In recent weeks, several mid-to-large cap companies have downgraded their earnings forecasts, including notable names like BXB, CSL, EDV, WOW, and COH. The subsequent market reaction typically follows a familiar trajectory: an initial sharp selloff, a gradual decline over the following days, a potential minor rebound, and then a prolonged period of sideways movement.
This week, Webjet reported disappointing results for FY26, with key metrics such as revenue and total transaction volumes remaining largely stagnant compared to the previous year. However, their underlying net profit after tax (NPAT) dropped 24%, landing at $13.6 million, significantly missing market expectations by 22%.
Webjet also highlighted several challenges ahead:
1. Virgin is reducing its commercial agreements.
2. Changes in RBA surcharging regulations are likely to affect total transaction values (TTVs).
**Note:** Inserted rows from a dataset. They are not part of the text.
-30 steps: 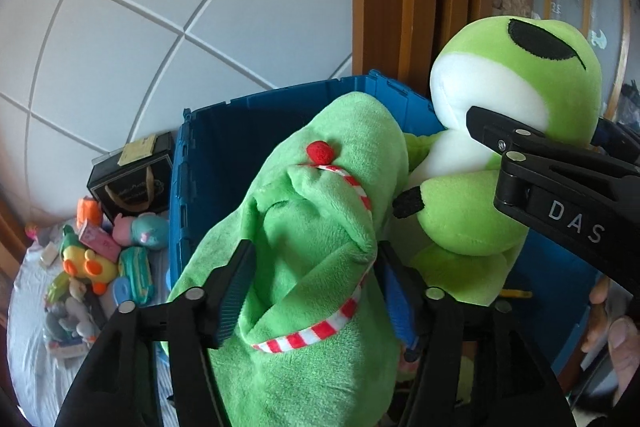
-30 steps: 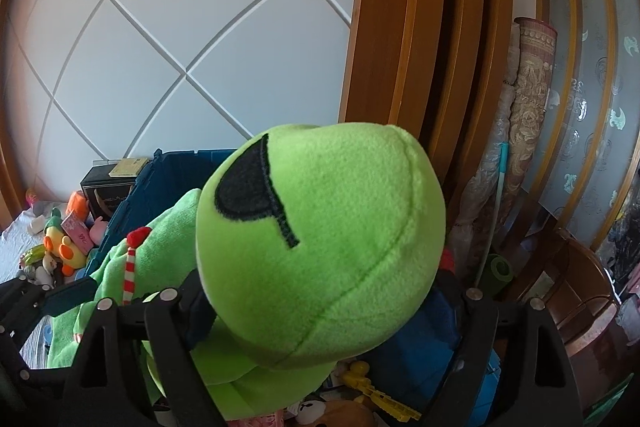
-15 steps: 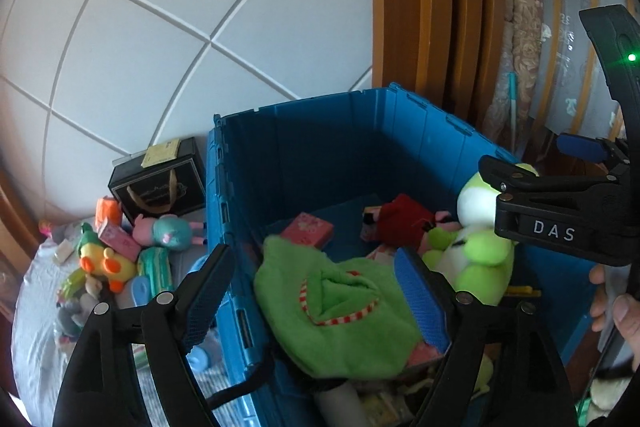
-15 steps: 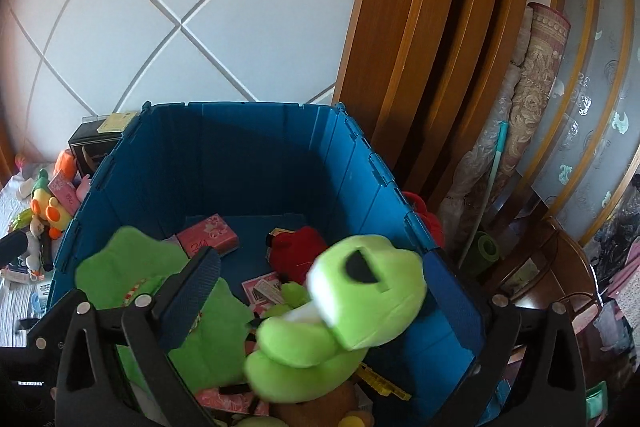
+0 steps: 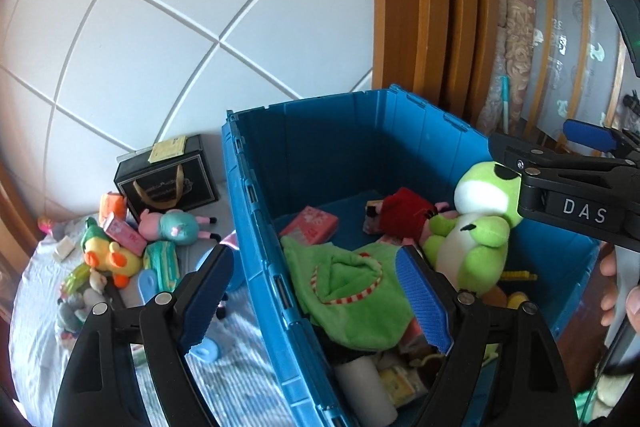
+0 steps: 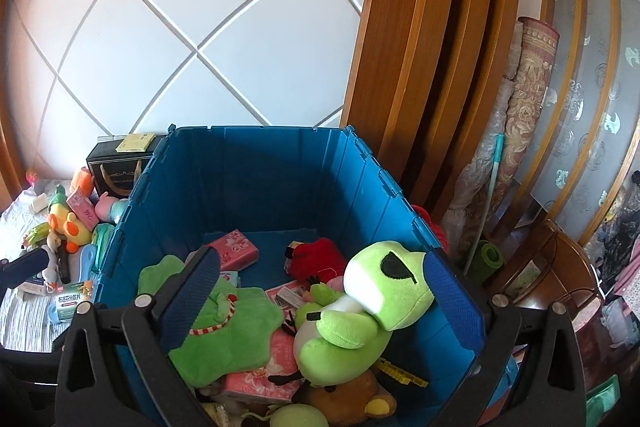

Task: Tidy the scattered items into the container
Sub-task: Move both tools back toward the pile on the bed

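Note:
A blue plastic crate (image 5: 256,195) (image 6: 372,183) holds toys. A flat green plush with red-white trim (image 5: 352,287) (image 6: 224,331) lies inside on the left. A green frog plush (image 5: 476,223) (image 6: 360,311) sits inside on the right. My left gripper (image 5: 316,291) is open and empty above the crate's left wall. My right gripper (image 6: 324,295) is open and empty above the crate; it also shows in the left wrist view (image 5: 568,171). Scattered toys lie on the striped cloth (image 5: 36,291) to the left: a yellow duck (image 5: 104,259) (image 6: 68,223) and a pink pig plush (image 5: 172,227).
A black gift bag (image 5: 168,179) (image 6: 116,171) stands against the white panelled wall behind the loose toys. In the crate lie pink boxes (image 6: 236,247), a red plush (image 6: 316,259) and a brown bear (image 6: 348,399). Wooden frame (image 6: 424,59) and rolled mats (image 6: 524,99) stand at the right.
Both grippers opened and let go of their plush toys, which dropped into the crate. Both grippers have risen and pulled back from the crate.

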Demonstrator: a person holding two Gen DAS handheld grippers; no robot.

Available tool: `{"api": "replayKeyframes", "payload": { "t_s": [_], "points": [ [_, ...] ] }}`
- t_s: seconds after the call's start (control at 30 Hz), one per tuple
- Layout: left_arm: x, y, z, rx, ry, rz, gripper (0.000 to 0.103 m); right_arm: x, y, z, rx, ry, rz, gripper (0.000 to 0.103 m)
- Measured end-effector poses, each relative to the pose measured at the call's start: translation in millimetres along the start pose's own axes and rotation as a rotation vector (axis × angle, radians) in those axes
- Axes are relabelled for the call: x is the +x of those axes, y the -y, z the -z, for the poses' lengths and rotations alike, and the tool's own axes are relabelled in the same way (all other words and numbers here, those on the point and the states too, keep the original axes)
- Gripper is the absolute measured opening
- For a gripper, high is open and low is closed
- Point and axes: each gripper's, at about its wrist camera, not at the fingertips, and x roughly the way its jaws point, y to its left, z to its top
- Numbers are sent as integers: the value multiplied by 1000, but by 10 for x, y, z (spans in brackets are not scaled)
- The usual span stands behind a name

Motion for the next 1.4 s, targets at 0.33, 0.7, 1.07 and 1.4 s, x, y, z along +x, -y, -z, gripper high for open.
{"api": "replayKeyframes", "payload": {
  "t_s": [0.33,0.7,1.07,1.4],
  "points": [
    [-142,-121,149,4,8,26,84,-231,-135,124,22,9,15,103],
    [-369,-864,425,-19,19,11,87,-560,-952,151,24,56,-23,103],
    [-539,-2364,1162,-100,-19,-64,88,-785,-2418,323,30,98,-157,103],
    [-374,-3528,1872,-252,-120,-212,88,-218,-3621,738,-94,-68,-347,103]
  ]
}}
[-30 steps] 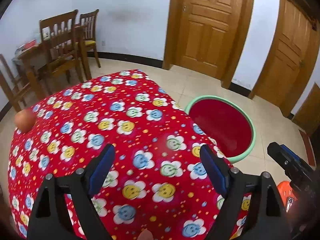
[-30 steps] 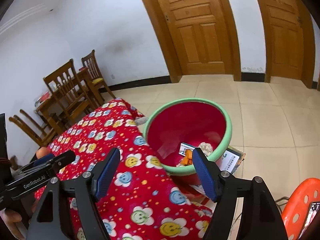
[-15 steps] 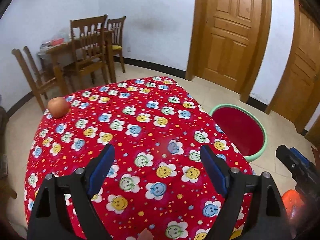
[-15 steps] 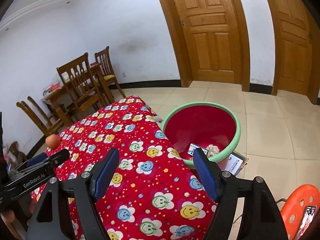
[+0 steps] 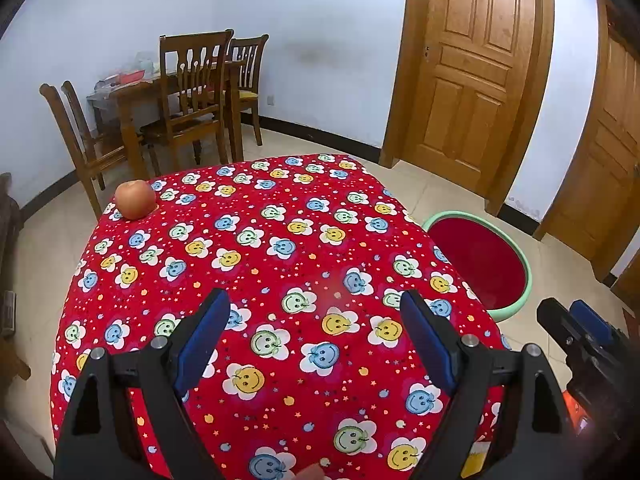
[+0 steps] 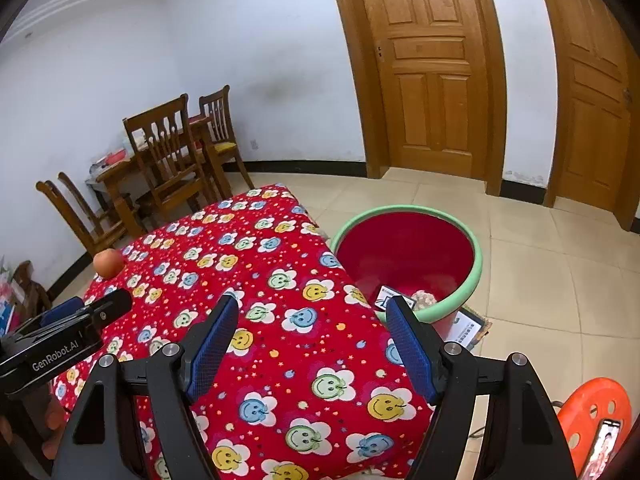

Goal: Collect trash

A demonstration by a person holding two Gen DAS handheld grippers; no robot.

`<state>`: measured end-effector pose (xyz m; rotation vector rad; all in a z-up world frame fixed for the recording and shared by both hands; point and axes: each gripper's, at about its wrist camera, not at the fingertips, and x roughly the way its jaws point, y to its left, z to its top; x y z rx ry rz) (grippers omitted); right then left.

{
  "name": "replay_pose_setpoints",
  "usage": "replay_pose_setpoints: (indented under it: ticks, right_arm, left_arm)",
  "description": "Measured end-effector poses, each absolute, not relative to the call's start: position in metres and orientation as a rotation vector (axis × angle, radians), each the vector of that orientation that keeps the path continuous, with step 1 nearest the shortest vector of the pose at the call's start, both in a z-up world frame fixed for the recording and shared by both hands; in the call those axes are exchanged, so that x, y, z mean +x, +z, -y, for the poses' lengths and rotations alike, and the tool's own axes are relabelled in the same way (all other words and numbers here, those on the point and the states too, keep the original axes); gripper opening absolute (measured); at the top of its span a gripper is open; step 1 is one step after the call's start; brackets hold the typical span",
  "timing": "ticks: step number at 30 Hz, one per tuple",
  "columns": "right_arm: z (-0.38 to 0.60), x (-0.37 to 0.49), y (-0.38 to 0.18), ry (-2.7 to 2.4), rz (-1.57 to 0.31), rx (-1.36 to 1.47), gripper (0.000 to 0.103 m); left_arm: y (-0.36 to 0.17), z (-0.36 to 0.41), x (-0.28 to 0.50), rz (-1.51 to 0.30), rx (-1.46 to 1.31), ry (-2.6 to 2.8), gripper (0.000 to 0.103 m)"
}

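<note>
Both grippers, left (image 5: 314, 336) & right (image 6: 310, 340), gape empty. Only right cam shows paper scraps (image 6: 394, 295) in red green-rimmed plastic tub (image 6: 472, 280); partly hidden.

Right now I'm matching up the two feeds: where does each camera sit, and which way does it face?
Left wrist: rides the left tongs, looking down across the red tablecloth toward the apple; the right tongs' tip shows at the right edge.
Right wrist: rides the right tongs, facing the green-rimmed tub; the left tongs show at its left.
Shared: tablecloth, apple, tub, chairs, door.
</note>
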<state>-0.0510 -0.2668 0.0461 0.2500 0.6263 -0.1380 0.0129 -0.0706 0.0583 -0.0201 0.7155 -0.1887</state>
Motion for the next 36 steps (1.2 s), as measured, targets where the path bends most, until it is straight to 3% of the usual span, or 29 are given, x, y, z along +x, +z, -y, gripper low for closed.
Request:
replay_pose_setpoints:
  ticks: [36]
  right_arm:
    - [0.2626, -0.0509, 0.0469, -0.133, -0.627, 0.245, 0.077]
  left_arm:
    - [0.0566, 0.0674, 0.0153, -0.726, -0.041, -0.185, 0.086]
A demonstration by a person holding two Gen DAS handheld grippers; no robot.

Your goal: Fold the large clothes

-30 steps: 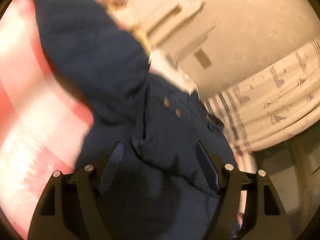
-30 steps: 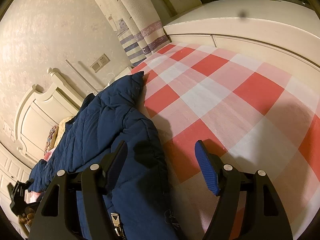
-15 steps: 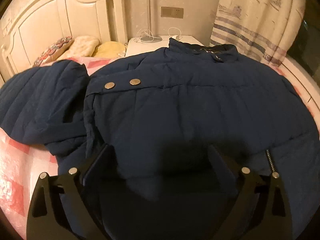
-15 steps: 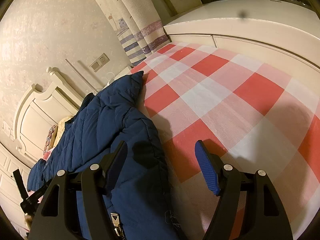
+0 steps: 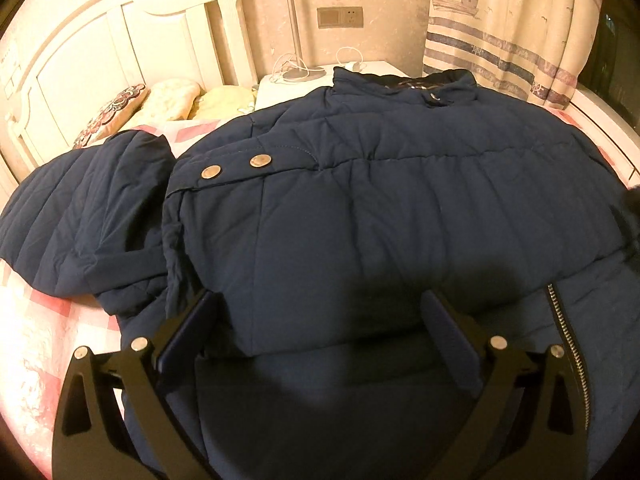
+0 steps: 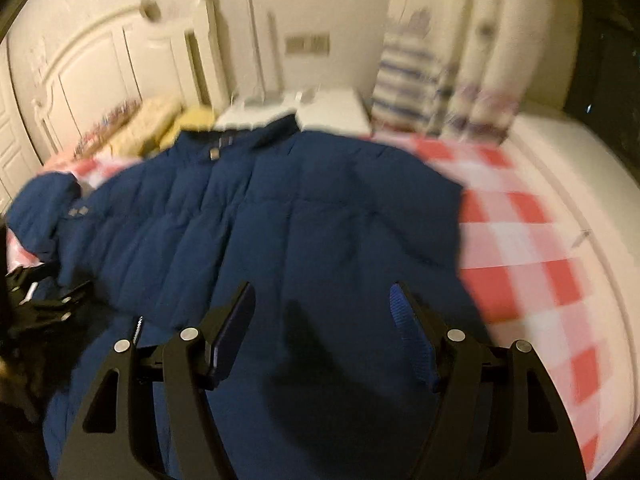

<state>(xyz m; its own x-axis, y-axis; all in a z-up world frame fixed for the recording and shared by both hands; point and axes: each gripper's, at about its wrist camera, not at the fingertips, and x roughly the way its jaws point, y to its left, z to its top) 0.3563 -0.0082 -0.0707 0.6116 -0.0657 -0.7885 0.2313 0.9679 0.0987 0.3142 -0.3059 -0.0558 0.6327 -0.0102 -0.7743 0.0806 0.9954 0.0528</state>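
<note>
A large navy padded jacket (image 5: pixel 380 208) lies spread on a red-and-white checked bed (image 5: pixel 36 344), collar toward the headboard. One sleeve with two metal snaps is folded across its front; its hood (image 5: pixel 80 208) lies at the left. My left gripper (image 5: pixel 320 320) is open and empty, hovering over the jacket's lower part. The right wrist view is blurred: the jacket (image 6: pixel 280 232) fills the middle, the checked bed (image 6: pixel 540 280) lies to the right. My right gripper (image 6: pixel 322 312) is open and empty above the jacket's lower right. The left gripper (image 6: pixel 44 300) shows at that view's left edge.
A white headboard (image 5: pixel 120 40) and pillows (image 5: pixel 168 100) stand at the far left. A white nightstand (image 5: pixel 304 80) with a lamp pole and cables sits behind the collar. A striped curtain (image 5: pixel 512 28) hangs at the right, with a white window ledge (image 6: pixel 560 152) beyond the bed.
The left gripper swung round to face the jacket squarely and settled. The right gripper swung left from the bare checked bed to over the jacket, and is still moving.
</note>
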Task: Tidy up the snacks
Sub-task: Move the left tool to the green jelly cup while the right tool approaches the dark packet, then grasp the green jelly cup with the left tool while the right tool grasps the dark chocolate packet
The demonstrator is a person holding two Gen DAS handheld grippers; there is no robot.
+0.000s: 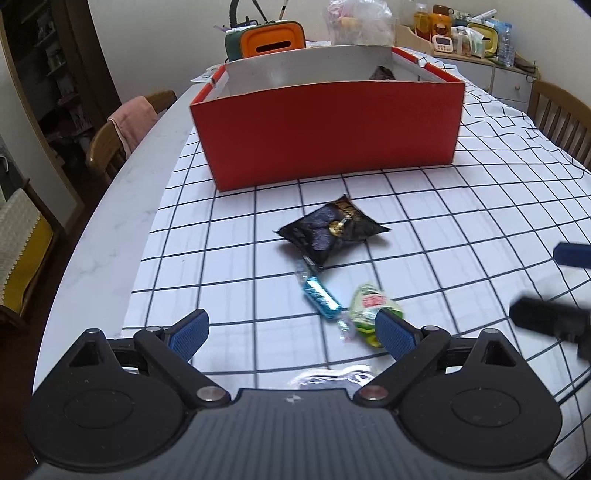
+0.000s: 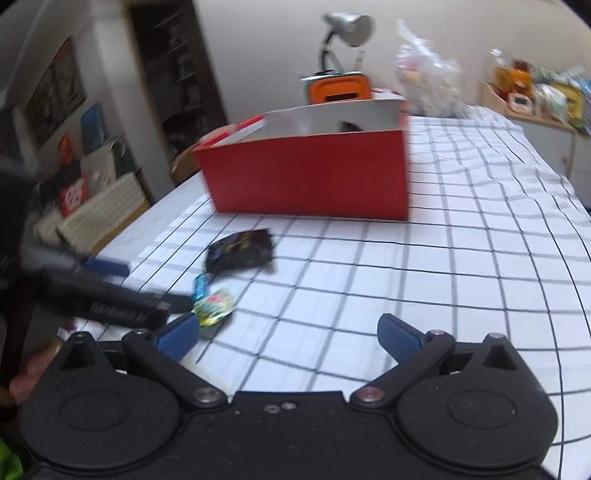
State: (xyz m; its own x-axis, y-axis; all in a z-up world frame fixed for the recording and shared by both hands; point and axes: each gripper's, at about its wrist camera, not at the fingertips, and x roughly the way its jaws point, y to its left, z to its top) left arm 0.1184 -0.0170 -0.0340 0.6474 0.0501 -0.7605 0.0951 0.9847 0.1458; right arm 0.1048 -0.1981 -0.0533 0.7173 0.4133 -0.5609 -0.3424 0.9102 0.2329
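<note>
A red open box (image 1: 328, 133) stands on the checked tablecloth; a dark packet (image 1: 382, 73) lies inside it at the back right. In front of it lie a black snack bag (image 1: 332, 230), a blue wrapped candy (image 1: 320, 297) and a green packet (image 1: 369, 308). My left gripper (image 1: 293, 332) is open and empty, just short of the candy and green packet. My right gripper (image 2: 288, 334) is open and empty over bare cloth, right of the green packet (image 2: 214, 307). The box (image 2: 310, 177), black bag (image 2: 240, 251) and candy (image 2: 201, 285) show in the right wrist view.
An orange and green case (image 1: 271, 38) and a clear plastic bag (image 1: 360, 22) stand behind the box. Wooden chairs (image 1: 110, 144) flank the table. A shelf of bottles (image 1: 465, 35) stands far right. The left gripper's arm (image 2: 110, 301) shows blurred in the right wrist view.
</note>
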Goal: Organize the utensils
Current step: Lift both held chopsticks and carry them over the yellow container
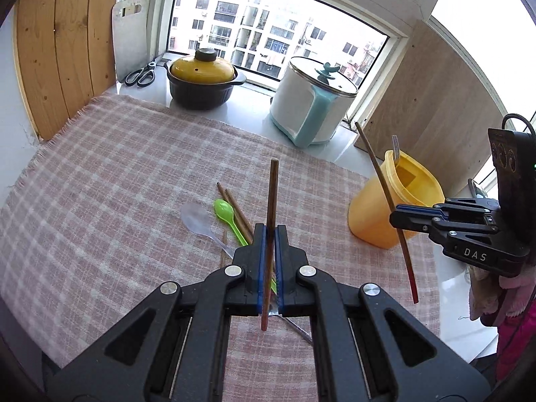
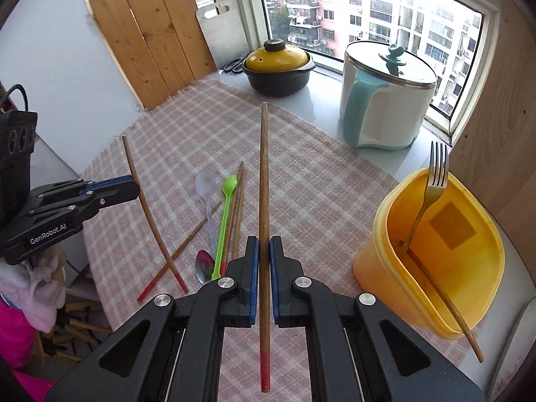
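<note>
Black grippers, left [image 1: 270, 231] and right [image 2: 264, 244], have blue pads, silver screws, white lettering; pink sleeve [image 1: 512, 345]

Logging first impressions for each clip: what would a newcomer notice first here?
Each set of tongs, left and right, is shut on a red-tipped chopstick held above the checked cloth. At the right stands a yellow holder with a fork inside; spoons lie mid-cloth.
</note>
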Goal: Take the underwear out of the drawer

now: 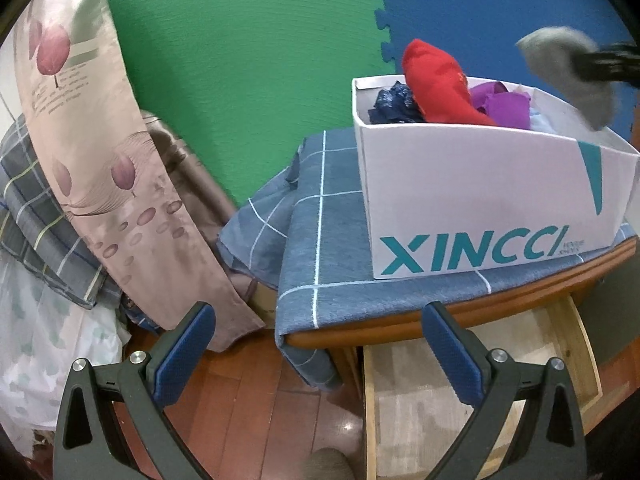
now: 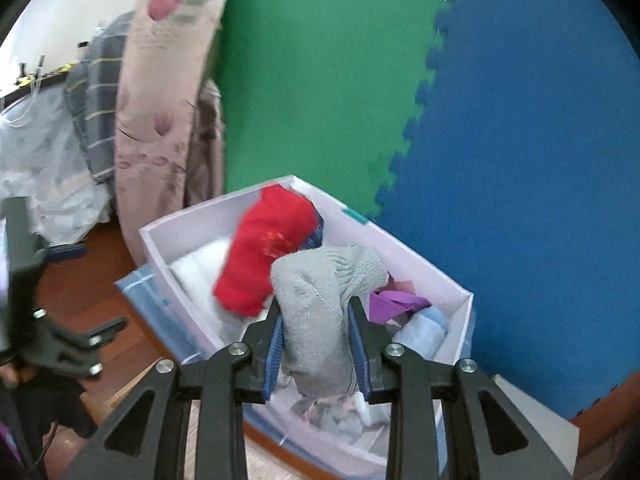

3. Variable revenue items, typically contributing $1-10 million annually, are expected to decline.
Despite Webjet’s shares trading at record low levels, it presents an intriguing opportunity for investors. Here are some key financial indicators:
– The stock currently trades at 45 cents, reflecting a market capitalisation of $170 million and a ~48% decline year-to-date.
– BGH and Helloworld had previously valued the company at 90-91 cents per share just six months ago.
– As of 31 March 2026, Webjet has $93.9 million in cash, no debt, and net assets of $138.4 million.
– The stock is trading at roughly 3.5 times trailing EBITDA, excluding the recently acquired Locomote business and the ongoing turnaround in its Car & Motorhomes segments.
This scenario illustrates that while there appears to be value in Webjet’s stock, further declines may not be out of the question, given the deteriorating fundamentals. Investors are advised to approach with caution, balancing the potential for recovery against the backdrop of ongoing challenges facing the company.